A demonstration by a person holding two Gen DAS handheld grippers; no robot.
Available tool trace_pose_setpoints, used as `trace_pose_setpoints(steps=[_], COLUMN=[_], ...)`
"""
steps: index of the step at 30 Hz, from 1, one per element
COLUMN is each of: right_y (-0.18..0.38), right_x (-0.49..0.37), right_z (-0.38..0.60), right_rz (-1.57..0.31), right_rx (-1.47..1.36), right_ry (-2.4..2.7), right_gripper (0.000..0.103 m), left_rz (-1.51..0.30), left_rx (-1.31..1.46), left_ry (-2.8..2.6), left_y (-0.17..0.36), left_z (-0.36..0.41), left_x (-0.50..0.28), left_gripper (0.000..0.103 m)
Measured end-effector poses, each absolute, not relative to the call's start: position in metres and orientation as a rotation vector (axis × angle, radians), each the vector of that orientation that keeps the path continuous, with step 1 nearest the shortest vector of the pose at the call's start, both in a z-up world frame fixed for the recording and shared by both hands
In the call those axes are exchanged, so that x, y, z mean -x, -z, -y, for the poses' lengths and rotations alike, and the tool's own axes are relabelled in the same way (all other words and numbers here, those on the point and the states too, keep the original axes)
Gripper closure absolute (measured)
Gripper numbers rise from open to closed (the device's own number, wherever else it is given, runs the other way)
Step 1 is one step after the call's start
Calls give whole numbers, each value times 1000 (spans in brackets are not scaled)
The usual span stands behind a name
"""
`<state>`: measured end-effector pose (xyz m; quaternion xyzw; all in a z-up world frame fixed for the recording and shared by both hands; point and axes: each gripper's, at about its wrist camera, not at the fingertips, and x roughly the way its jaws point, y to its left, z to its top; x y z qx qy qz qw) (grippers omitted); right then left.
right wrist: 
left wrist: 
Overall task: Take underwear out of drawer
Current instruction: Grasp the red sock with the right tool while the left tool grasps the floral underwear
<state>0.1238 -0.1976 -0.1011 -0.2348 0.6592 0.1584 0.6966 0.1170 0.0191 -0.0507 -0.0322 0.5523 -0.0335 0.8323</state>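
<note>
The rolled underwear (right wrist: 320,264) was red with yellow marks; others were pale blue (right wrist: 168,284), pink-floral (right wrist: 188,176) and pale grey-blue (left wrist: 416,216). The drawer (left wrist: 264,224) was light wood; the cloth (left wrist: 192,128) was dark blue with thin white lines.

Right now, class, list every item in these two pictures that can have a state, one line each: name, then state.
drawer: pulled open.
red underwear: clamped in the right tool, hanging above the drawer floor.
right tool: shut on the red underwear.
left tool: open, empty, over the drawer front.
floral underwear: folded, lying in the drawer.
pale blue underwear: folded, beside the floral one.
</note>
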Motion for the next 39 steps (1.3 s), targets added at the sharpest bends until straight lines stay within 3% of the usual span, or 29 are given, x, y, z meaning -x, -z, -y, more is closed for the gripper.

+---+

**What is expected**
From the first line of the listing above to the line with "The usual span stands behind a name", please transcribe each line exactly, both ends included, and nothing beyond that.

**Answer to this problem**
A demonstration by a person holding two Gen DAS handheld grippers; no robot.
Available tool trace_pose_setpoints, used as `trace_pose_setpoints(steps=[_], COLUMN=[_], ...)`
"""
steps: index of the step at 30 Hz, from 1, one per element
COLUMN is each of: right_y (-0.18..0.38), right_x (-0.49..0.37), right_z (-0.38..0.60), right_rz (-1.57..0.31), right_rx (-1.47..1.36), right_ry (-2.4..2.7), right_gripper (0.000..0.103 m), left_rz (-1.51..0.30), left_rx (-1.31..1.46), left_ry (-2.8..2.6), left_y (-0.17..0.36), left_z (-0.36..0.41), left_x (-0.50..0.28), left_gripper (0.000..0.103 m)
Measured end-effector poses, each absolute, not relative to the call's start: position in metres and orientation as a rotation vector (axis × angle, radians), each the vector of that orientation that keeps the path continuous, with step 1 nearest the shortest vector of the pose at the call's start, both in a z-up world frame fixed for the recording and shared by both hands
In the call those axes are exchanged, so that x, y, z mean -x, -z, -y, for the poses' lengths and rotations alike, and the tool's own axes are relabelled in the same way (all other words and numbers here, those on the point and the states too, keep the original axes)
Gripper closure absolute (measured)
Gripper numbers rise from open to closed (the device's own number, wherever else it is given, runs the other way)
Step 1 is one step after the call's start
Calls give whole numbers, each value times 1000 (spans in brackets are not scaled)
The usual span stands behind a name

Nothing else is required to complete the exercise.